Indeed, the collusion of Israel's neighbour, Egypt, and its biggest patron, the US, in ghettoizing Gaza creates a triangular network of responsibility that has no parallel with the Nazi control over Warsaw, and Poland more broadly.
The second and more important reason for developing a more accurate historical model for Gaza is that comparing Gaza and the Warsaw Ghetto diminishes Palestinian agency.
If Gaza is today's Warsaw, then Palestinians have no hope. There is no solution, no new strategies worth considering besides nihilistic violence that invites a far more deadly response.
Such a view, which has long characterised Hamas's worldview, limits if not closes the horizons of political action by Palestinians, making it harder to come up with more creative strategies to resist and even transcend the occupation.

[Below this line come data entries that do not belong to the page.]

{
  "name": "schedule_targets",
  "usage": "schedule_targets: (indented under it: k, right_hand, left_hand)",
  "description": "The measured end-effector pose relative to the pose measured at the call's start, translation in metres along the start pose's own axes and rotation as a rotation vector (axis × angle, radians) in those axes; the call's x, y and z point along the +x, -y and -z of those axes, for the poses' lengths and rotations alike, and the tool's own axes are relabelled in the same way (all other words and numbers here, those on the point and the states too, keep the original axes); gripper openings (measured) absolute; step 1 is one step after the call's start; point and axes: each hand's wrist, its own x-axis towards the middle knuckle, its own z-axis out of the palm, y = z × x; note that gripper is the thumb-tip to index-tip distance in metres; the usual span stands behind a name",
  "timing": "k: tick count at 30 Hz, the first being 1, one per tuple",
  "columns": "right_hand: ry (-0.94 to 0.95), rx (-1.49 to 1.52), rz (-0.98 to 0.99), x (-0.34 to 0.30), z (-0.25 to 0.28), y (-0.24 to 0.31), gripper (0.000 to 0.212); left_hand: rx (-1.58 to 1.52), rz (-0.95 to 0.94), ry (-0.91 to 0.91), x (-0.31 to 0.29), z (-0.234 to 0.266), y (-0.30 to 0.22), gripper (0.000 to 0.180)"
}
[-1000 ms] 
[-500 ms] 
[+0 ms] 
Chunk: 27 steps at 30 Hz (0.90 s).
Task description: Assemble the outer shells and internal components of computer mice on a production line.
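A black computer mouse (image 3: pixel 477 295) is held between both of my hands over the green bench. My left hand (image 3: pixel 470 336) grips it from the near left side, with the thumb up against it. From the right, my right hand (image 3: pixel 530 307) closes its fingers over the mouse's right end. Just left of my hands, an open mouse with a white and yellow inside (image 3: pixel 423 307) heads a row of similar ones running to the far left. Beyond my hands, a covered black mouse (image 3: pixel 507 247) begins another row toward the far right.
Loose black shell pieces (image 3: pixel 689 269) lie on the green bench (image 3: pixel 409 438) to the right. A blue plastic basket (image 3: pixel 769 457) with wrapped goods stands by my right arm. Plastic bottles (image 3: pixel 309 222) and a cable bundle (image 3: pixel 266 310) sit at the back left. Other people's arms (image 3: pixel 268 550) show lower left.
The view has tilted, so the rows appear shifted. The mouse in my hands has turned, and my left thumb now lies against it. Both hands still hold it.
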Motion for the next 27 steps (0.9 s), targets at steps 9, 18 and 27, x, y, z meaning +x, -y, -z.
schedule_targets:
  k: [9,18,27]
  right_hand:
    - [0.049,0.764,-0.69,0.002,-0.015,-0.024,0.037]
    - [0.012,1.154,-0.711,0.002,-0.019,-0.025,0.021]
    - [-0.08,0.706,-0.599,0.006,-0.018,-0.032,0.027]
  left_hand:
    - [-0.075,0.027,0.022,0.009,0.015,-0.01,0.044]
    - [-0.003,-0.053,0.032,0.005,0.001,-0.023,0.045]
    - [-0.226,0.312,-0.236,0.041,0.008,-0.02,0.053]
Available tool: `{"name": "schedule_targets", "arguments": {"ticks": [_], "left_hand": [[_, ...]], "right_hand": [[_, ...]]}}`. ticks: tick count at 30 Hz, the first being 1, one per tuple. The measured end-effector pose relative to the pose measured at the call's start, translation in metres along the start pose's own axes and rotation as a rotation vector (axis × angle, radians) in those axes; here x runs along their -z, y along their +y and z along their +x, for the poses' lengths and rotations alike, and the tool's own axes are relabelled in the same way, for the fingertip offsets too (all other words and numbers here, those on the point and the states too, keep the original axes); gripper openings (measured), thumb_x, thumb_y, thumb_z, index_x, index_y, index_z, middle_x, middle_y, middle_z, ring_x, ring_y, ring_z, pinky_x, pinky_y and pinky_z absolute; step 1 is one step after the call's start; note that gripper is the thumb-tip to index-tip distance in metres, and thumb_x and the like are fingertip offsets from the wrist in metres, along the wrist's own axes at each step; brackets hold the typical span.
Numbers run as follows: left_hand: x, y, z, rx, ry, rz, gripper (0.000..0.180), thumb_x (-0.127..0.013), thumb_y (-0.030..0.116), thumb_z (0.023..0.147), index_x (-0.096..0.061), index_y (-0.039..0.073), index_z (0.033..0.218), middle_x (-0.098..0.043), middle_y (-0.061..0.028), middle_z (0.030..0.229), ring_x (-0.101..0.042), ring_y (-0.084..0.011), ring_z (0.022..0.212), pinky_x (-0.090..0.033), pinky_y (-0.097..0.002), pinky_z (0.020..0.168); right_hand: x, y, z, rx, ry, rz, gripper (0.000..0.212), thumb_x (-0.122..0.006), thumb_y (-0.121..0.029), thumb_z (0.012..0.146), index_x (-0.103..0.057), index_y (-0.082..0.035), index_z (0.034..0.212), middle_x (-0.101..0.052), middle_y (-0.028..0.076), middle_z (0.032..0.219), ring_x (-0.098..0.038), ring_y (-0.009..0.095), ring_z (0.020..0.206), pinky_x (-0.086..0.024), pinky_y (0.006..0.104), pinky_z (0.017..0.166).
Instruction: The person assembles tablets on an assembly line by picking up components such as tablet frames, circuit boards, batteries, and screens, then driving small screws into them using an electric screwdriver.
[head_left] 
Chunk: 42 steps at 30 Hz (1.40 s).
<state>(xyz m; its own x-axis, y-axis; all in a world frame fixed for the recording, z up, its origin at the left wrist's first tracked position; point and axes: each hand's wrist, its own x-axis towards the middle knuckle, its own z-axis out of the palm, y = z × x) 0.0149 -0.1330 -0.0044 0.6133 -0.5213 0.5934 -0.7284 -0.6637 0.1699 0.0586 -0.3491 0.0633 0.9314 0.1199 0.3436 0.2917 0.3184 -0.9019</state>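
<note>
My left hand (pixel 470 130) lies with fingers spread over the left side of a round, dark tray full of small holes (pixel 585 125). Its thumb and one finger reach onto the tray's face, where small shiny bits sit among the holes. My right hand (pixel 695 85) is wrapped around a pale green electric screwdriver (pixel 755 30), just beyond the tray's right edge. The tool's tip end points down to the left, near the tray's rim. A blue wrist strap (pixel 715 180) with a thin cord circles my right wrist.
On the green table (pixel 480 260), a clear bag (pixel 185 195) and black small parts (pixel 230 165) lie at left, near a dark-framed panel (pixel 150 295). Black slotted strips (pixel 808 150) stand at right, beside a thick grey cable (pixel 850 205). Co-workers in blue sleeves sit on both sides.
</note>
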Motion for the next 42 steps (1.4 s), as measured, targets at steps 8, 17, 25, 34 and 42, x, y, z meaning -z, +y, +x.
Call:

Ultimately, it creates a self-fulfilling prophecy, as the inertia of hopeless violence produces ever more intense responses.
Politicide, not genocide
After visiting Gaza in 2003, Oona King, a Jewish British politician, compared Gaza and Warsaw, explaining that they are "the same in nature but not extent".
However, it is impossible to separate the extent of Nazi policies in and surrounding the Warsaw Ghetto from the nature of the ghetto, since each determined and reinforced the other.
The Warsaw Ghetto was essentially a holding pen for livestock headed for slaughter.
The Gaza ghetto is a "concentration camp" - as Cardinal Renato Martino, the Vatican's justice and peace minister, termed it - intended to force Palestinians to accept a rump state with a few trappings of sovereignty, bisected by huge Jewish settlement blocs, severed from East Jerusalem, and without hope for returning anything but a miniscule percentage of refugees to their homeland.
This intolerable situation was labelled by the late Israeli sociologist Baruch Kimmerling as politicide. Its goal is clearly to make the creation of a viable Palestinian state all but impossible to achieve.
But Gaza in 2009 is not Warsaw in 1943. It is worth remembering that the Jewish uprising did little if anything to stop the Holocaust.
The Gaza ghetto has its own historical roots and therefore the possibility of a different trajectory and, hopefully, a more positive denouement than did Warsaw.
Only with a clear and objective understanding of the roots, nature and purpose of the Gaza ghetto, and of the ongoing occupation of the West Bank and Gaza more broadly, can a different and more positive ending to the Palestinian - and Israeli - narratives be written.
Mark LeVine is a professor of Middle East history at the University of California, Irvine, and is the author of Heavy Metal Islam: Rock, Resistance, and the Struggle for the Soul of Islam and the soon to be published An Impossible Peace: Israel/Palestine Since 1989.